From: Tony Toews on
Folks

The following problem has been reported twice on two separate systems
at one particular client

The instruction at 0x7344de72 referenced memory at 004bac40. The
required data was not placed into memory because of an I/O error
status of 0000000c4

Given that the VB6 exe resides on the server I'm thinking this is a
network corrupt packet issue of some sort given the IO error. Or
maybe bad RAM.

There are a total of three hits for "data not placed into memory
because of an I/O error". So this is exceedingly rare.

Tony
--
Tony Toews, Microsoft Access MVP
Tony's Main MS Access pages - http://www.granite.ab.ca/accsmstr.htm
Tony's Microsoft Access Blog - http://msmvps.com/blogs/access/
For a convenient utility to keep your users FEs and other files
updated see http://www.autofeupdater.com/
From: Tom Shelton on
Tony Toews presented the following explanation :
> Folks
>
> The following problem has been reported twice on two separate systems
> at one particular client
>
> The instruction at 0x7344de72 referenced memory at 004bac40. The
> required data was not placed into memory because of an I/O error
> status of 0000000c4
>
> Given that the VB6 exe resides on the server I'm thinking this is a
> network corrupt packet issue of some sort given the IO error. Or
> maybe bad RAM.
>
> There are a total of three hits for "data not placed into memory
> because of an I/O error". So this is exceedingly rare.
>
> Tony

Hmmm... I'd suspect bad ram. I'd run memtest or similar.

--
Tom Shelton


From: ralph on
On Tue, 03 Aug 2010 21:05:36 -0600, Tony Toews
<ttoews(a)telusplanet.net> wrote:

>Folks
>
>The following problem has been reported twice on two separate systems
>at one particular client
>
>The instruction at 0x7344de72 referenced memory at 004bac40. The
>required data was not placed into memory because of an I/O error
>status of 0000000c4
>
>Given that the VB6 exe resides on the server I'm thinking this is a
>network corrupt packet issue of some sort given the IO error. Or
>maybe bad RAM.
>
>There are a total of three hits for "data not placed into memory
>because of an I/O error". So this is exceedingly rare.
>

As you have already found out if you did any Googling - this is not a
good thing. Since you are getting a "~0C4" then RAM must be suspect,
but it could also be any other 'device'.

A card is bad - ie, over-heating, bad fan, dirt, poor seating,
over-clocked, blah, blah, ... . Therefore some general knowledge of
the client's environ might help - ie, is it an especially dirty place,
do they have old boxes, tight-wads (buy cheap...), etc.

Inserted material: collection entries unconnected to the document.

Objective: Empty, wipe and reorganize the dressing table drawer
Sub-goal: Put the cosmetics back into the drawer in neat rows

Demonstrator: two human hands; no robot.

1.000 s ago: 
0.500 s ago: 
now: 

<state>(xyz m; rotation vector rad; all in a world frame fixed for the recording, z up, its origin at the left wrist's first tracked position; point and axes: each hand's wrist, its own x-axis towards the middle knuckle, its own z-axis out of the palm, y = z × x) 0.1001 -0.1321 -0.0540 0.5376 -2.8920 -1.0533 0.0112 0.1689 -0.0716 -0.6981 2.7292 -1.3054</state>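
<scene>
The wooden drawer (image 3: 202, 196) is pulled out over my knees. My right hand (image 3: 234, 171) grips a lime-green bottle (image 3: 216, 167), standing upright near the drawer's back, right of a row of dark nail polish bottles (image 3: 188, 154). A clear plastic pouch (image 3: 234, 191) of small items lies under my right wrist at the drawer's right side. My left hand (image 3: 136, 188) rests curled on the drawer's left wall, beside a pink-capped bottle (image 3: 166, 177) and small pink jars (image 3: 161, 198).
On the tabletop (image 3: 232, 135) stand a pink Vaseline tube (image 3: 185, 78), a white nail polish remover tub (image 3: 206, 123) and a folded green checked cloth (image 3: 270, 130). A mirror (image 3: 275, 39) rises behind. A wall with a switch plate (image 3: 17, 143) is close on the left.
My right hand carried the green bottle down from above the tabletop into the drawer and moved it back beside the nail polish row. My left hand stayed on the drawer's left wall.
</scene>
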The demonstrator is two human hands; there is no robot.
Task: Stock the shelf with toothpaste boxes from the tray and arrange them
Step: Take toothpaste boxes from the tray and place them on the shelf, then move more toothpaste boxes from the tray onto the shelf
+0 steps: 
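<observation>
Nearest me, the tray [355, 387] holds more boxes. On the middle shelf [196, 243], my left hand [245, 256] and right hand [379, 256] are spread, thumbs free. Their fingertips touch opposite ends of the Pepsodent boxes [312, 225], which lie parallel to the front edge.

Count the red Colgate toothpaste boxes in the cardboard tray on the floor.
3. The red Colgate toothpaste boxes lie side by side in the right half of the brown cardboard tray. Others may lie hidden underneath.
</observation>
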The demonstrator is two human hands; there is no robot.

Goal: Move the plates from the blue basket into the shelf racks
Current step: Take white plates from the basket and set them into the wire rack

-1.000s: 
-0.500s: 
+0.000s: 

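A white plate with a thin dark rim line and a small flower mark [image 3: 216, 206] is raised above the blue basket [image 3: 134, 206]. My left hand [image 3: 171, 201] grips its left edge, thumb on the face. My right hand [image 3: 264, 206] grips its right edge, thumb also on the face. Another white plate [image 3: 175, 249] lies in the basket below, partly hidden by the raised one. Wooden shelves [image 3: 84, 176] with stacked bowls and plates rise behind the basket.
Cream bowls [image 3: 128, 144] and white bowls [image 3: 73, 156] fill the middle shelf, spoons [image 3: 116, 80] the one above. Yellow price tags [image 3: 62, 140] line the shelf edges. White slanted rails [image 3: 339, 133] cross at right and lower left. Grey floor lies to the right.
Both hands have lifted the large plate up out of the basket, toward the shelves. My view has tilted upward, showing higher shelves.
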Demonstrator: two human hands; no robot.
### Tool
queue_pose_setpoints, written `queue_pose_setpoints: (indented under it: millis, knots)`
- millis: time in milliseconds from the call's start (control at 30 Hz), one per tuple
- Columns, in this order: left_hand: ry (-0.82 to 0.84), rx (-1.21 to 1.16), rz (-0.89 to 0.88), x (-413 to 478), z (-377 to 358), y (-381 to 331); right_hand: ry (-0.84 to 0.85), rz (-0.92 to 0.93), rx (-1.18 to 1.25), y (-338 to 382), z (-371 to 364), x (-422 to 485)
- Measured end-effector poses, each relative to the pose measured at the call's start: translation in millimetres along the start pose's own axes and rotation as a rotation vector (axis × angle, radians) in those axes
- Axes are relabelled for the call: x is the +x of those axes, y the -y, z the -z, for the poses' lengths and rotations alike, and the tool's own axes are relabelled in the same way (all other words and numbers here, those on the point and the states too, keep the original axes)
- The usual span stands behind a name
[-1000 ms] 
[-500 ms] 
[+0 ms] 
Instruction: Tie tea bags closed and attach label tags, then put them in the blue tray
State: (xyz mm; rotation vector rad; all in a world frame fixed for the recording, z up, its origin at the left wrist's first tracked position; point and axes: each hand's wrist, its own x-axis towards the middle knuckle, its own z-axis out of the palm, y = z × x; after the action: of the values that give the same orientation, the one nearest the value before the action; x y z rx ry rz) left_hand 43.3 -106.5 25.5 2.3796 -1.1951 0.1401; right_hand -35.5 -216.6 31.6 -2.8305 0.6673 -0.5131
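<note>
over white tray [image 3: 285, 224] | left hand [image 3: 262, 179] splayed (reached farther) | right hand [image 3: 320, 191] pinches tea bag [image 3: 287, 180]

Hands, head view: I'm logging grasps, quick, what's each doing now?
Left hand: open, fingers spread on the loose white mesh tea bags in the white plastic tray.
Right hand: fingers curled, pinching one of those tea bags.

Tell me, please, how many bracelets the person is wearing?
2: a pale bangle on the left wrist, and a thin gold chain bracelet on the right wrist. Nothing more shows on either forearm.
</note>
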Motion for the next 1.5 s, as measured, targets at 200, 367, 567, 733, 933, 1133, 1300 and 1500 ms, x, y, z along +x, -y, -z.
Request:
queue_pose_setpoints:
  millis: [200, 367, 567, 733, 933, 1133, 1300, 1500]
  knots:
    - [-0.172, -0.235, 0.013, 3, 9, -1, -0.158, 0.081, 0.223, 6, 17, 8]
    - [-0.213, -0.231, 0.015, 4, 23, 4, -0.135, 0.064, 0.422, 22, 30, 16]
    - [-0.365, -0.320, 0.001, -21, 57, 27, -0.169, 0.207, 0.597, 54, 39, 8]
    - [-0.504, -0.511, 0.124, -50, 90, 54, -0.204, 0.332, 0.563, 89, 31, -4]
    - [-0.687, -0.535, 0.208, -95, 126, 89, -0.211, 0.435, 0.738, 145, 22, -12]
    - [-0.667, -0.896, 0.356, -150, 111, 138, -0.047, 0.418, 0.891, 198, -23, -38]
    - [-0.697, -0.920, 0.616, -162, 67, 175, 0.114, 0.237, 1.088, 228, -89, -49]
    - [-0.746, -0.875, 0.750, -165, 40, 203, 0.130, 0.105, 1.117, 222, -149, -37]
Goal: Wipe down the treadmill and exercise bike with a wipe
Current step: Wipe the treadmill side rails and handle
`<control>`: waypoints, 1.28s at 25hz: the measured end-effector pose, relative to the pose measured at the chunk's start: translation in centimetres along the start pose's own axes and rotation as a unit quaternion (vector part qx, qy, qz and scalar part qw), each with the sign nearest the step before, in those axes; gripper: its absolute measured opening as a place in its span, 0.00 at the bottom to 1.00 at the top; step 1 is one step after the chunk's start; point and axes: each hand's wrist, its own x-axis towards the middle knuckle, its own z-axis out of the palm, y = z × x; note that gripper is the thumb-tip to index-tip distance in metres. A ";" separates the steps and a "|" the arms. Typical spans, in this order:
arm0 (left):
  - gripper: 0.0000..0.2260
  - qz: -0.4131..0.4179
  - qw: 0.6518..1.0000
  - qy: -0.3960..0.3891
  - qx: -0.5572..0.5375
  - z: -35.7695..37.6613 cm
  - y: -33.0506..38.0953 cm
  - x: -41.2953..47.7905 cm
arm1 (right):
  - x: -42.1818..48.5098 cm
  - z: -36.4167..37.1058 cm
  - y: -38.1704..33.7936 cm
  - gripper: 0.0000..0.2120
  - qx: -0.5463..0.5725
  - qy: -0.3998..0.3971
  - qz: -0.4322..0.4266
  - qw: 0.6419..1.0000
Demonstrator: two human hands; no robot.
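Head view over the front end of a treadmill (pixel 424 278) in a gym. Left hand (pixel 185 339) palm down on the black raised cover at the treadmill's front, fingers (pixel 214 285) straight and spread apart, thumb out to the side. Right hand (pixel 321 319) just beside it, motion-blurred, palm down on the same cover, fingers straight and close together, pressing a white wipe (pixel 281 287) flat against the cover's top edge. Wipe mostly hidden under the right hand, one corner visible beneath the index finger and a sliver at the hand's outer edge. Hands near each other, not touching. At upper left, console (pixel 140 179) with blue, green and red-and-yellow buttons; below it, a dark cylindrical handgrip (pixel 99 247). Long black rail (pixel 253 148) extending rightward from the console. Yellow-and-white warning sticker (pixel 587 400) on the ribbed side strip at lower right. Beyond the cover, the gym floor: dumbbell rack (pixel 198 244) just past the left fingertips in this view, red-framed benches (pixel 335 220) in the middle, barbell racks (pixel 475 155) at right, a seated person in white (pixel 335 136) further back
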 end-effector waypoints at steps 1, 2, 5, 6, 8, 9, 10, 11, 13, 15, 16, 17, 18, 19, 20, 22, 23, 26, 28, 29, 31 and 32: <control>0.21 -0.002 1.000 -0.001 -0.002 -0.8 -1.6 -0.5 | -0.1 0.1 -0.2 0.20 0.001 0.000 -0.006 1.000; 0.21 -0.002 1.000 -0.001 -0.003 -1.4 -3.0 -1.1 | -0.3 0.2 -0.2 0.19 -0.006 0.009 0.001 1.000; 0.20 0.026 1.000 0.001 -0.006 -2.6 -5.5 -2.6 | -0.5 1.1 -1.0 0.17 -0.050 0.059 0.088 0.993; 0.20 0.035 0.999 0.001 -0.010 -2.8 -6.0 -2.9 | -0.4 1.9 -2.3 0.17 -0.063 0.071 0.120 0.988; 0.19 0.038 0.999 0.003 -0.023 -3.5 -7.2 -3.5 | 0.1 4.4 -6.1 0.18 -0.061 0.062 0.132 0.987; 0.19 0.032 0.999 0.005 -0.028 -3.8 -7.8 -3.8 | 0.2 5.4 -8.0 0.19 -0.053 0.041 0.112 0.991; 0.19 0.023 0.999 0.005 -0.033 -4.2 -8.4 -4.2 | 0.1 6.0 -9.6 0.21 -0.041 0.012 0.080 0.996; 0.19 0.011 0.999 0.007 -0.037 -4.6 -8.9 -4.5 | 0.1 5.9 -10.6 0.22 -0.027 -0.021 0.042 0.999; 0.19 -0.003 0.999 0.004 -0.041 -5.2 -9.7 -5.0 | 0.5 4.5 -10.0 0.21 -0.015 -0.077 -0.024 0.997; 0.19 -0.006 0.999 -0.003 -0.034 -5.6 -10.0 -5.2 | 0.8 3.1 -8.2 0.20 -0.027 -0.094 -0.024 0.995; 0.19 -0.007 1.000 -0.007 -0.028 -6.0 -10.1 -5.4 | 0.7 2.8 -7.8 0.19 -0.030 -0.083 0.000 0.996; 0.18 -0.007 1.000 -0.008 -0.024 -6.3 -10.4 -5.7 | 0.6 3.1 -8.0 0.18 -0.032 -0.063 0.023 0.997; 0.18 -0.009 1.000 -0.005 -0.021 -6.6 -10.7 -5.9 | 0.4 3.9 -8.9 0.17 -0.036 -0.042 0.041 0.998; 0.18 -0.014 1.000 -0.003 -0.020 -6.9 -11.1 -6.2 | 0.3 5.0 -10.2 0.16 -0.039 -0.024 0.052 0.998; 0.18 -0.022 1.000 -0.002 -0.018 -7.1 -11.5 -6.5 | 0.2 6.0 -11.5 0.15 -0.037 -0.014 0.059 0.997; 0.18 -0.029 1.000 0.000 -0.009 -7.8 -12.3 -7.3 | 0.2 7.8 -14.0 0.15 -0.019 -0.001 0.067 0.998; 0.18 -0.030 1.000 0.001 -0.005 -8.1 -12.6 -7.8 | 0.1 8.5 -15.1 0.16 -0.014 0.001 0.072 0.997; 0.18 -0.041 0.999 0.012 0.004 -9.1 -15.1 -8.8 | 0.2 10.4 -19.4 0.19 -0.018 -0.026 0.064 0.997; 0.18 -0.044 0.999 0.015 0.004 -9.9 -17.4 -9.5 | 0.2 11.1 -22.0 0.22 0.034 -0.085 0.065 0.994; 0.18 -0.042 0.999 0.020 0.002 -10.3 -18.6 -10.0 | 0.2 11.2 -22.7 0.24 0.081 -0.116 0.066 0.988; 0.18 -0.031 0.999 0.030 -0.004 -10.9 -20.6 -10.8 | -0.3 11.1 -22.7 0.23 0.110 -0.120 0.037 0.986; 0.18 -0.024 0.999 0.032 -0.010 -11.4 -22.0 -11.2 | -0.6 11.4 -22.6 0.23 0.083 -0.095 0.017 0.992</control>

I really doubt "corrupt packets" (other than from a problem with a
specific device), or any kind of software error as normally you would
get some other kinds of errors as well. Need to really peruse the
logs.

Exhasutive memory tests and HD tests are warranted. However, you are
reporting two separate 'systems' for one client, yet you said the exe
resides on "THE server" (emphasis mine). Look for a physical device
in common between the systems.

-ralph
From: Tony Toews on
On Tue, 03 Aug 2010 21:05:36 -0600, Tony Toews
<ttoews(a)telusplanet.net> wrote:

>The instruction at 0x7344de72 referenced memory at 004bac40. The
>required data was not placed into memory because of an I/O error
>status of 0000000c4

They think it's a permissions or quota problem. I would've thought
the OS would give a much clearer error message in such a situation.
Note, among other things, that my utility copies files from the server
to the workstation or sometimes from the server to a user specific
folder on a server. So a permissions or quota problem is certainly
possible but I wouldn't have thought this kind of failure.

Tony
--
Tony Toews, Microsoft Access MVP
Tony's Main MS Access pages - http://www.granite.ab.ca/accsmstr.htm
Tony's Microsoft Access Blog - http://msmvps.com/blogs/access/
For a convenient utility to keep your users FEs and other files
updated see http://www.autofeupdater.com/
From: ralph on
On Thu, 05 Aug 2010 15:26:01 -0600, Tony Toews
<ttoews(a)telusplanet.net> wrote:

>On Tue, 03 Aug 2010 21:05:36 -0600, Tony Toews
><ttoews(a)telusplanet.net> wrote:
>
>>The instruction at 0x7344de72 referenced memory at 004bac40. The
>>required data was not placed into memory because of an I/O error
>>status of 0000000c4
>
>They think it's a permissions or quota problem. I would've thought
>the OS would give a much clearer error message in such a situation.
>Note, among other things, that my utility copies files from the server
>to the workstation or sometimes from the server to a user specific
>folder on a server. So a permissions or quota problem is certainly
>possible but I wouldn't have thought this kind of failure.
>

Me too, BUT one always needs more information ...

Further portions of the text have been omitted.